Parmi ces amateurs de repas en poudre, quelques-uns ont poussé le concept à l’extrême. Simon*, graphiste freelance de 34 ans, consomme de la smartfood, matin, midi et soir. Il a même choisi d’arrêter toute pause repas, à chaque petite faim il prend une gorgée de sa mixture. « Je n’aime pas cuisiner et manger tout seul me saoule. La vie est trop courte pour la passer au supermarché. Lorsque j’ai entendu parler de la smartfood, j’ai tout de suite voulu essayer », raconte-t-il.
« Au début il faut avouer que j’avais du mal à chier »
Dans les placards de Simon, il n’y a presque plus rien à part des sachets de poudre, quelques barres nutritives et du café. Face à ce choix draconien, on ne peut s’empêcher de s’inquiéter pour sa santé. Simon affirme pourtant que tout va bien : « À mon dernier check-up, je n’avais aucune carence. J’ai un peu perdu en gras mais pas tant que ça en poids donc c’est parfait. » Pourtant, de nombreuses études prouvent que manger liquide provoque de graves problèmes de santé. En consommant seulement du liquide, vous ne mâchez plus, ce qui engendre de gros problèmes de digestion. Les dents ne sont plus sollicitées, ce qui risque de perturber le tube digestif. « Je n’ai pas l’impression d’avoir un de ces problèmes mais au début il faut avouer que j’avais du mal à chier. Mais mon organisme a fini par s’y faire » raconte-t-il. À force de boire de la smartfood toute la journée, Simon ne ressent plus la faim.
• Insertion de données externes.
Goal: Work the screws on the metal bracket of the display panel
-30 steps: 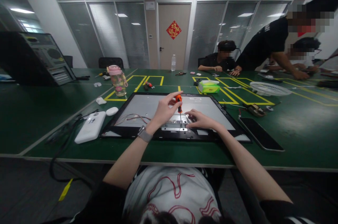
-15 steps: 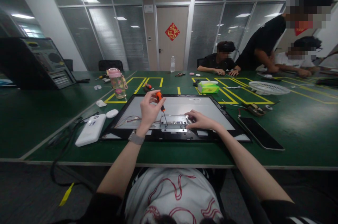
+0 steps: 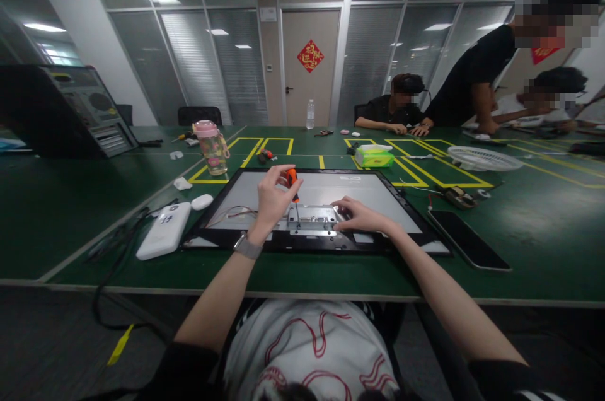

Le docteur Didier Chos appelle les consommateurs à se poser les bonnes questions : « Manger plusieurs fois par jour de la smartfood, qui plus en est sous forme de poudre, c’est perturber l’acte alimentaire en général et la sociabilité qui en découle. Lorsqu’on se nourrit exclusivement de ça, on devient forcément plus sédentaire, l’alimentation n’est plus réfléchie et bien sûr elle n’est plus diversifiée. Les gens se rassurent avec l’argumentaire qui affirme que c’est bon pour la santé mais on sait tous que ce genre d’alimentation n’est pas sain. » En effet, notre cerveau n’est pas fait pour toujours manger le même aliment. Si physiologiquement parlant, il est possible d’ingurgiter pendant plusieurs années des pâtes bolo, notre cerveau, lui, est calibré pour ne pas accepter une alimentation mono-ingrédient. Lorsque l’on ressent du dégoût ou de la lassitude pour un aliment, notre cerveau nous évite certaines maladies comme le jeûne du lapin qui affecte le foie et les reins et est provoqué par une absence de nutriments variés.
Pas de course, pas cuisine, pas de vaisselle, le gain de temps est effectivement considérable avec la smartfood. Mais faut-il pour autant oublier la différence entre manger et se nourrir ? Nous n’avons pas encore été obligés de quitter la planète Terre pour survivre dans l’espace et se nourrir d’aliments déshydratés alors autant apprécier ce burger à la pause dej’, même devant l’ordi. Tant pis pour la culture française, la santé ou les collègues.